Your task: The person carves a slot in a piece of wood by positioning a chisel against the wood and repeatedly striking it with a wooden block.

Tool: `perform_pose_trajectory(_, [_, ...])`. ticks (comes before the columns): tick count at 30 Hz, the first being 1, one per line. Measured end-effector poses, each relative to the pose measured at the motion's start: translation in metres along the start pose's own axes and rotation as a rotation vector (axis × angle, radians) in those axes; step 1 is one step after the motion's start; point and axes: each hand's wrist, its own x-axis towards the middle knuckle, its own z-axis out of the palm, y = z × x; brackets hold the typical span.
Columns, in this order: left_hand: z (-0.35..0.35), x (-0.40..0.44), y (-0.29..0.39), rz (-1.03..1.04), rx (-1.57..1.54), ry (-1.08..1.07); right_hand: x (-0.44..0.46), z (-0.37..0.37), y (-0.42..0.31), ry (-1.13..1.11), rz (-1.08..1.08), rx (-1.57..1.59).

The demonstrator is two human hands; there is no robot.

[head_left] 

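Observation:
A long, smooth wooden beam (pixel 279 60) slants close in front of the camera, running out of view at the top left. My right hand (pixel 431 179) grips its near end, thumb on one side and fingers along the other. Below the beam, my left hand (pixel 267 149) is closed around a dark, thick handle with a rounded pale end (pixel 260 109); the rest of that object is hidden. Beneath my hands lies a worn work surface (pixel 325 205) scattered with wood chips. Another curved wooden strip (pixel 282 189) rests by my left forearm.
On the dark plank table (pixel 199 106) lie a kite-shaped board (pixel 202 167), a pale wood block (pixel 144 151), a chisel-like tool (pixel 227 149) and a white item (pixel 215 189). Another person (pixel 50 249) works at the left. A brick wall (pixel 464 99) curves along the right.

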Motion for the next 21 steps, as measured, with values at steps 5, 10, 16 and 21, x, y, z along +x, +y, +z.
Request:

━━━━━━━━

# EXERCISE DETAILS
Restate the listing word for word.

# TASK SOLUTION
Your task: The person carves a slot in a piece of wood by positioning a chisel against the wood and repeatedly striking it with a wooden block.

Tool: `perform_pose_trajectory(_, [_, ...])`. ticks (comes before the columns): tick count at 30 Hz, the first being 1, one per line. Measured end-effector poses, each relative to the pose measured at the motion's start: translation in metres along the start pose's own axes and rotation as a rotation vector (axis × angle, radians) in those axes; step 1 is one step after the motion's start; point and axes: each hand's wrist, its own x-axis towards the middle knuckle, its own z-axis out of the palm, y = z × x; brackets hold the typical span.
Columns, in this order: left_hand: z (-0.35..0.35), x (-0.40..0.44), y (-0.29..0.39), rz (-1.03..1.04), rx (-1.57..1.54), ry (-1.08..1.07); right_hand: x (-0.44..0.46), z (-0.37..0.37), y (-0.42..0.31), ry (-1.13..1.11), rz (-1.08..1.08), rx (-1.57..1.59).

The demonstrator is two human hands; there is no robot.

[head_left] 

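Observation:
A long, smooth wooden beam (pixel 279 60) slants close in front of the camera, running out of view at the top left. My right hand (pixel 431 179) grips its near end, thumb on one side and fingers along the other. Below the beam, my left hand (pixel 267 149) is closed around a dark, thick handle with a rounded pale end (pixel 260 109); the rest of that object is hidden. Beneath my hands lies a worn work surface (pixel 325 205) scattered with wood chips. Another curved wooden strip (pixel 282 189) rests by my left forearm.
On the dark plank table (pixel 199 106) lie a kite-shaped board (pixel 202 167), a pale wood block (pixel 144 151), a chisel-like tool (pixel 227 149) and a white item (pixel 215 189). Another person (pixel 50 249) works at the left. A brick wall (pixel 464 99) curves along the right.
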
Motion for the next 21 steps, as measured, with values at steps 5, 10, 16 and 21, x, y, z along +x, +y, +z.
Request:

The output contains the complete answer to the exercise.